◆ YOUR OBJECTIVE ◆
Search the records for the string "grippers" and copy every line where it turns up.

◆ DATASET CONTENT ◆
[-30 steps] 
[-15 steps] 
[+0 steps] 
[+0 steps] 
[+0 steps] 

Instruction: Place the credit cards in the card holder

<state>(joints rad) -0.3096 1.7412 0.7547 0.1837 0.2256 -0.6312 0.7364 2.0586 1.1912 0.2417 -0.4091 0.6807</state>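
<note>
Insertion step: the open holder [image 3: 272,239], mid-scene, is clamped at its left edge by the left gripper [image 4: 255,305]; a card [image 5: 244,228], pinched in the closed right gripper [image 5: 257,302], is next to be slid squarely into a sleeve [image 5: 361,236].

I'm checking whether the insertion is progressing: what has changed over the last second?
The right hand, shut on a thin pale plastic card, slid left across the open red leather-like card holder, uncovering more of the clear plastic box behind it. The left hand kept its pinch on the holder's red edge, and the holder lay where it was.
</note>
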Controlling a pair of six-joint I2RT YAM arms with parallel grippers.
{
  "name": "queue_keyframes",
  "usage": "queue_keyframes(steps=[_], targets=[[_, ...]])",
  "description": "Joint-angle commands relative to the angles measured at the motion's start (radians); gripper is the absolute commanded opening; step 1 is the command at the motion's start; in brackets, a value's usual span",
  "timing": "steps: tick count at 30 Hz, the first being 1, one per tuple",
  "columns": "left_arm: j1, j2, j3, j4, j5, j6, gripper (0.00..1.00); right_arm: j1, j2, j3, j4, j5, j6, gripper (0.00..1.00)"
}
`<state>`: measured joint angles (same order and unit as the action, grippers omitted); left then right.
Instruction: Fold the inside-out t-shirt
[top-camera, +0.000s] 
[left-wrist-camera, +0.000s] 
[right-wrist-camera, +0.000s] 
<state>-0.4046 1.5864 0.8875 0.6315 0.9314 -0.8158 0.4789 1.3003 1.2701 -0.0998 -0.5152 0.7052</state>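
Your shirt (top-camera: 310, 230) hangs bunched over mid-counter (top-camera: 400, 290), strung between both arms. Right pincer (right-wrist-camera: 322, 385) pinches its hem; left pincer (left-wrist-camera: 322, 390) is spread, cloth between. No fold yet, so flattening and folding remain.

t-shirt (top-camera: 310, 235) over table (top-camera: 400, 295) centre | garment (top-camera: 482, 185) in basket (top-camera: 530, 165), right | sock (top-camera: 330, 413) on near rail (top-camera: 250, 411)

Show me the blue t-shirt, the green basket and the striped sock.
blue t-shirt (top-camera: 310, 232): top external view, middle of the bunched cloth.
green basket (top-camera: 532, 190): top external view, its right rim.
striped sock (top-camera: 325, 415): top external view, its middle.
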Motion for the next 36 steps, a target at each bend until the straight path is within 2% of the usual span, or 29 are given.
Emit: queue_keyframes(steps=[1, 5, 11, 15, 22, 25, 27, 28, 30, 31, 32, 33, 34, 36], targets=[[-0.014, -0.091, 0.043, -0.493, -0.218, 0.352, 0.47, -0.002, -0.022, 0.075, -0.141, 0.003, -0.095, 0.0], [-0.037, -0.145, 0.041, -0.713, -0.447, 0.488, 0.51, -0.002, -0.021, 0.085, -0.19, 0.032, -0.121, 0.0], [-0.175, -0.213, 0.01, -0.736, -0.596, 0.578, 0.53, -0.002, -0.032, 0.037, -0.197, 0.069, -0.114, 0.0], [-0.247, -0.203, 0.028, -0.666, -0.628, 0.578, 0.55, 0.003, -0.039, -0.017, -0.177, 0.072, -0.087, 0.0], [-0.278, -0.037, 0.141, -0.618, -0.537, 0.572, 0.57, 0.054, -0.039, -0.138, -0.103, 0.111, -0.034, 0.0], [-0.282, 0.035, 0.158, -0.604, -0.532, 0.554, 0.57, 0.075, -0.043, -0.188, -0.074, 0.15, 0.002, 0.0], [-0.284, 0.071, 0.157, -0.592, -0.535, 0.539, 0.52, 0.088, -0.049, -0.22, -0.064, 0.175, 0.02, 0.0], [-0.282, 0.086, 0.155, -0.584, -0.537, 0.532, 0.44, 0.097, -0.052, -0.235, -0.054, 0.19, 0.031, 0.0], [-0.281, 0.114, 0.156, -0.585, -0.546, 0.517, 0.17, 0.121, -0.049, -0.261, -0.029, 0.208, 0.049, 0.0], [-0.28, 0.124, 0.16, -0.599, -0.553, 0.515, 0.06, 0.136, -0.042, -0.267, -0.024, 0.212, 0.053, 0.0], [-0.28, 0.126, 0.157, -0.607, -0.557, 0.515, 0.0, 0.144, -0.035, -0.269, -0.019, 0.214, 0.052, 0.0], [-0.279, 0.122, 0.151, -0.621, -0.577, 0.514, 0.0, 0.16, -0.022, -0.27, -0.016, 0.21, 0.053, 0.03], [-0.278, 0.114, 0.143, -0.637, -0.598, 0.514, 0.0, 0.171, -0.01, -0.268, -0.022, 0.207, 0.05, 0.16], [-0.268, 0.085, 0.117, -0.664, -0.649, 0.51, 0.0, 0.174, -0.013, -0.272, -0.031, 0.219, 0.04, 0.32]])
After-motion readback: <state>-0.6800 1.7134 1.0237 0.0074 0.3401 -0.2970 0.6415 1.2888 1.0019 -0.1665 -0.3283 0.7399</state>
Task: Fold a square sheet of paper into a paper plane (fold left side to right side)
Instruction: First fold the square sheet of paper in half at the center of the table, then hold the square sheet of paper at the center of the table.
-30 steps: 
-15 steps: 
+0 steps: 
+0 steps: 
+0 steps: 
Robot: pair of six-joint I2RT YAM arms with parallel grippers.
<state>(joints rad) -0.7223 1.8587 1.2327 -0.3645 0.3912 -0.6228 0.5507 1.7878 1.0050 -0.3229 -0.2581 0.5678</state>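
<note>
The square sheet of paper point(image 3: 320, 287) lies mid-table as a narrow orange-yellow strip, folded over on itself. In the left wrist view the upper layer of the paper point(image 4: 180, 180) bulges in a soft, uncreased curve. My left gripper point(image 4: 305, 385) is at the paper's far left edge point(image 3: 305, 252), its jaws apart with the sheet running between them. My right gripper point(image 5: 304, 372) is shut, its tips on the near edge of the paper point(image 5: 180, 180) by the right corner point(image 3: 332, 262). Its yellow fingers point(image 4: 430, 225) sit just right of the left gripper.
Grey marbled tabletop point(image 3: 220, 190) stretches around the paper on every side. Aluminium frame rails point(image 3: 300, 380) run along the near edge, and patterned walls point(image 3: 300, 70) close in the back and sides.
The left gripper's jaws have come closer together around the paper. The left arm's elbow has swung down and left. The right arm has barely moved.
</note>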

◆ OUTPUT BELOW ◆
Controlling a pair of six-joint I2RT YAM arms with parallel grippers.
`<state>`: measured joint angles (same order and unit as the action, grippers omitted); left then right.
Robot: pair of six-joint I2RT YAM arms with parallel grippers.

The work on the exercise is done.